→ **DESCRIPTION OF THE TASK**: Copy, from the material below, each line that contains the word "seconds".
· · · ·
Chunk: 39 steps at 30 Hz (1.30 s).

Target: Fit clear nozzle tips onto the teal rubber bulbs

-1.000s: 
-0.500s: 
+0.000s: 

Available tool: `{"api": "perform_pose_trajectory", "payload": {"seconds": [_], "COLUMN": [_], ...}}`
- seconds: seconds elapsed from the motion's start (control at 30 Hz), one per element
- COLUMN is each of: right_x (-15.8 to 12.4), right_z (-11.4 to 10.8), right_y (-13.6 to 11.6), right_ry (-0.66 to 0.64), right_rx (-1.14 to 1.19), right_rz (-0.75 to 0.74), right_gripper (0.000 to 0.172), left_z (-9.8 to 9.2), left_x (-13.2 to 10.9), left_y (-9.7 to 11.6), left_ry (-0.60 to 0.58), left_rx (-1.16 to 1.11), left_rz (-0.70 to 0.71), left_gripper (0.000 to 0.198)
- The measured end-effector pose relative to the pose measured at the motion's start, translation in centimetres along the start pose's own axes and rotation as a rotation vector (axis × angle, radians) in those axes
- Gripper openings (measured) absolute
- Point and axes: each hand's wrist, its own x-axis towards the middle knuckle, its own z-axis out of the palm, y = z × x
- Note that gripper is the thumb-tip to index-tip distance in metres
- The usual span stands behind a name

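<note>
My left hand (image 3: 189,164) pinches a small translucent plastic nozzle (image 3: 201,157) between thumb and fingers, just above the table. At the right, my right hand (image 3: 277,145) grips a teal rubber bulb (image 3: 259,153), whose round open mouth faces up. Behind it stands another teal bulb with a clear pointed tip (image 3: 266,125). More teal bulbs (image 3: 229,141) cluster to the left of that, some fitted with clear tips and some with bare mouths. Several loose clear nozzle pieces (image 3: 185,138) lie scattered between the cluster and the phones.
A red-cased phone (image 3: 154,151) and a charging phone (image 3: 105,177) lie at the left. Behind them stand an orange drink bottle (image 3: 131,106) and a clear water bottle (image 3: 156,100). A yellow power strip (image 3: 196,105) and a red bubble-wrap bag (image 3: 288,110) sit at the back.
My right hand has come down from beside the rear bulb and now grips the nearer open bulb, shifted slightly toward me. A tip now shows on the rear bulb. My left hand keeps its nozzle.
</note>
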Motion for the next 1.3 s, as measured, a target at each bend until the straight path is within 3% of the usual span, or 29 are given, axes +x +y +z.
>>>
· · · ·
→ **EXERCISE OUTPUT**:
Available tool: `{"api": "perform_pose_trajectory", "payload": {"seconds": [_], "COLUMN": [_], ...}}`
- seconds: seconds elapsed from the motion's start (control at 30 Hz), one per element

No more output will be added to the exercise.